L’Italia è uno di quei paesi analizzati da Oxfam che non hanno incrementato i salari minimi nel biennio 2020-2021. In questi casi la povertà lavorativa ha raggiunto livelli record, mentre oggi l’impennata dell’inflazione erode il potere d’acquisto dei lavoratori. Per di più nelle economie avanzate come gli Stati Uniti dove esiste, il salario minimo federale è rimasto invariato dal 2009.

Maslennikov si dice «preoccupato» anche delle sorti del reddito di cittadinanza «che invece di essere reso uno strumento di contrasto alla povertà più equo ed efficiente, rischia la cancellazione». In realtà la misura, potrebbe essere neutralizzato. Nei piani di Meloni verrebbe riconosciuta solo agli over 60 privi di reddito, agli invalidi, alle famiglie con minori a carico. La metà degli attuali percettori – chi ha tra i 18 e i 59 anni ed è in grado di lavorare – sarebbe invece tagliata fuori.

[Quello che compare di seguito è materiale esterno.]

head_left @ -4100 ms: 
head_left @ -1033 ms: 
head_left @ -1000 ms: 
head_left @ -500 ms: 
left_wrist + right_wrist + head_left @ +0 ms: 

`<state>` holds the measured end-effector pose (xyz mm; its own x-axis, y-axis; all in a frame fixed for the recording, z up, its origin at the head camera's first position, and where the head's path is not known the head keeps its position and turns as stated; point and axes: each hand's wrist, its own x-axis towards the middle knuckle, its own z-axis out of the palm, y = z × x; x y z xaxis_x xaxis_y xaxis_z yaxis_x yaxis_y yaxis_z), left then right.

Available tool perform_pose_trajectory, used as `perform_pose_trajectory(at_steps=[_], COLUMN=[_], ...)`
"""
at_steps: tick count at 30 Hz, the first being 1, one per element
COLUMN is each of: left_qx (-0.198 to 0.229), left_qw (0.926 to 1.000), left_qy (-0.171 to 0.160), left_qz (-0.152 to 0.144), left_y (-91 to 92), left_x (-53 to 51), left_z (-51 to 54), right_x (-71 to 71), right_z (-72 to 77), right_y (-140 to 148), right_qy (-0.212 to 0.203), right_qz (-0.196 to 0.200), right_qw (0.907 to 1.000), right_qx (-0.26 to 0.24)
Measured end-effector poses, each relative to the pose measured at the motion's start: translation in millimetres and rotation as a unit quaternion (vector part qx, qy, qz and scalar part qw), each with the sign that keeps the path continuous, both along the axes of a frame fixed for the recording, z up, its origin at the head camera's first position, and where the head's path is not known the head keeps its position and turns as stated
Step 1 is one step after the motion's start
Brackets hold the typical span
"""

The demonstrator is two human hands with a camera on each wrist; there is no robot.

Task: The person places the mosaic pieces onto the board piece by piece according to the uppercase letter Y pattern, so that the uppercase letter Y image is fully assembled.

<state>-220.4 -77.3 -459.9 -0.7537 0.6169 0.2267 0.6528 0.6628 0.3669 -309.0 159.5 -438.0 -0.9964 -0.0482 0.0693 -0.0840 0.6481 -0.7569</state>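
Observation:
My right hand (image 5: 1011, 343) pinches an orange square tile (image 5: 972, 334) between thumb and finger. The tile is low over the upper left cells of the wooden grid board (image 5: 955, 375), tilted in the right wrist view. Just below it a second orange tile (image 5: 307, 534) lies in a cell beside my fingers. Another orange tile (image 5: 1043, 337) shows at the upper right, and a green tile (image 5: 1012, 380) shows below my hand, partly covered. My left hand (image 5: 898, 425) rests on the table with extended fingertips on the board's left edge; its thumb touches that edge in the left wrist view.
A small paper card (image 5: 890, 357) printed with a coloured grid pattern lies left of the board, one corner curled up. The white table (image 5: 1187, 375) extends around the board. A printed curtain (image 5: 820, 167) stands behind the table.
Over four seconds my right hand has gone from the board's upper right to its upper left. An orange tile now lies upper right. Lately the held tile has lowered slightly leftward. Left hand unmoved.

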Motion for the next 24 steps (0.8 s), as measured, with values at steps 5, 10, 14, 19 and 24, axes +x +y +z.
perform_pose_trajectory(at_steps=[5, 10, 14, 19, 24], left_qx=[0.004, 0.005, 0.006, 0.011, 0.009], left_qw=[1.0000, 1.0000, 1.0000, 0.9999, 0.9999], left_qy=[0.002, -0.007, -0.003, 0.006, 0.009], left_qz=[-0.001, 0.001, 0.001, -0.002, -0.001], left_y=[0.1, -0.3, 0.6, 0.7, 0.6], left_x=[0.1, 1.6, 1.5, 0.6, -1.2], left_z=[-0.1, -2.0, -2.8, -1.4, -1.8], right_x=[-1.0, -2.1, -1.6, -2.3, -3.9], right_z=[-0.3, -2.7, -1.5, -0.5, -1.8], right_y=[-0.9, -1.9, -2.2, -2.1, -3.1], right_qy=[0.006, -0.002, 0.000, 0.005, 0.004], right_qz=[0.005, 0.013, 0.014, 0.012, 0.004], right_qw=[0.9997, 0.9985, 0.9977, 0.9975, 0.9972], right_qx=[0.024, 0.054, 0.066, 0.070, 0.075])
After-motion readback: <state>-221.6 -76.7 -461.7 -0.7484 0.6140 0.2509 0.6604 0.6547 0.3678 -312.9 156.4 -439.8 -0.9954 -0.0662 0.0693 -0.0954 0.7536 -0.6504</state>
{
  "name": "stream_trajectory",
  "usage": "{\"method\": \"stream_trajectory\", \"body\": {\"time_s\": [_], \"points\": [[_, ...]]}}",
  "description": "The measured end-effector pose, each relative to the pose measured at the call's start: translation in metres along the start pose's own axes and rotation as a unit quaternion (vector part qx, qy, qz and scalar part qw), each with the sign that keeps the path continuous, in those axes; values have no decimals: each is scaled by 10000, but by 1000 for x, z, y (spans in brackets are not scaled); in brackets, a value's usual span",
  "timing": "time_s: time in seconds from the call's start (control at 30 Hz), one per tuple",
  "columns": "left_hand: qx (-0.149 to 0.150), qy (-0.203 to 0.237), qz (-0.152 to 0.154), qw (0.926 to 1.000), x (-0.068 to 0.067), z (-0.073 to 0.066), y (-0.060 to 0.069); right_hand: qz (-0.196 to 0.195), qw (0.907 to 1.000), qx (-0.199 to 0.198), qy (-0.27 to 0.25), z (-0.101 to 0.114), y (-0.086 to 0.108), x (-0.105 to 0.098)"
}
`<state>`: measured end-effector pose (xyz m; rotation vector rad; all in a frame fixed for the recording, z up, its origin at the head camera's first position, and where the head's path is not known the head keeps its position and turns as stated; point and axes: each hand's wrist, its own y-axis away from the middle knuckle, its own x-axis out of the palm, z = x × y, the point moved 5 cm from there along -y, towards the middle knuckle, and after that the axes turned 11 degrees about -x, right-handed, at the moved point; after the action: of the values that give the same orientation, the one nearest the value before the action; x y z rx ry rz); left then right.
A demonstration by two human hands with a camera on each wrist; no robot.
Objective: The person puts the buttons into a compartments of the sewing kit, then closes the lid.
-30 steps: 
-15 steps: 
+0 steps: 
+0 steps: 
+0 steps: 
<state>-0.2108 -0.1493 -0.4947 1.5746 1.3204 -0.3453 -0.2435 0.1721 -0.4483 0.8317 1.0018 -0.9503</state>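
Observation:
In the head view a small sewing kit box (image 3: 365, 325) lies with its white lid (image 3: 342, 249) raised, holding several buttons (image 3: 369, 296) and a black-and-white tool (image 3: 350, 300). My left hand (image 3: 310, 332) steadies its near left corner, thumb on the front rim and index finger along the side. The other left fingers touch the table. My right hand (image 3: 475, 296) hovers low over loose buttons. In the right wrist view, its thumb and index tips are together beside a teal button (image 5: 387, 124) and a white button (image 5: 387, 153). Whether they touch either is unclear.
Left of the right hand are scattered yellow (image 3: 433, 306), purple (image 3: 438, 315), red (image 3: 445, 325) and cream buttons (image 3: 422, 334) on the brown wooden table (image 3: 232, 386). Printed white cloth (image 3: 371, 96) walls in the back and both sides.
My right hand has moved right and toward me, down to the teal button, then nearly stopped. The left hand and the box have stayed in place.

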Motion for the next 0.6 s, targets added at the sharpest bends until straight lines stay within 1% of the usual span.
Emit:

Preoccupano le politiche fiscali annunciate dalla prossima maggioranza. Fratelli d’Italia, Forza Italia e Lega avrebbero tre progetti diversi di «Flat Tax» ad esempio. A tale proposito Oxfam chiede invece di cambiare politica e di «tassare i ricchi». Questo non è avvenuto nel corso del biennio pandemico 2020-2021 quando i governi hanno rifiutato di incrementare l’imposizione su redditi o patrimoni più elevati e tassare in maniera straordinaria gli extra-profitti delle multinazionali del settore farmaceutico o del commercio online. Risorse importanti che oggi potrebbero aiutare chi subisce i colpi più duri della crisi.

In Italia gli interventi di «Welfare emergenziale» hanno attenuato temporaneamente l’esplosione delle disuguaglianze, senza però cambiare la situazione. In 77 paesi a basso reddito su 161 analizzati da Oxfam gli interventi si sono rivelati inadeguati. La spesa sanitaria e sociale è stata tagliata in metà dei casi e il 70% dei paesi hanno ridotto quella dell’istruzione. Una decisione presa per non incidere sui debiti pubblici i cui interessi sono difficilmente rimborsabili in momenti di crisi come questi.

«Per ogni dollaro speso per la sanità pubblica i paesi in via di sviluppo spendono quattro dollari per ripagare i propri debiti contratti in prevalenza con ricchi creditori esteri – sostiene Matthew Martin, direttore del DFI – Vanno garantiti un’immediata sospensione del servizio del debito e favoriti accordi equi per una sua ristrutturazione».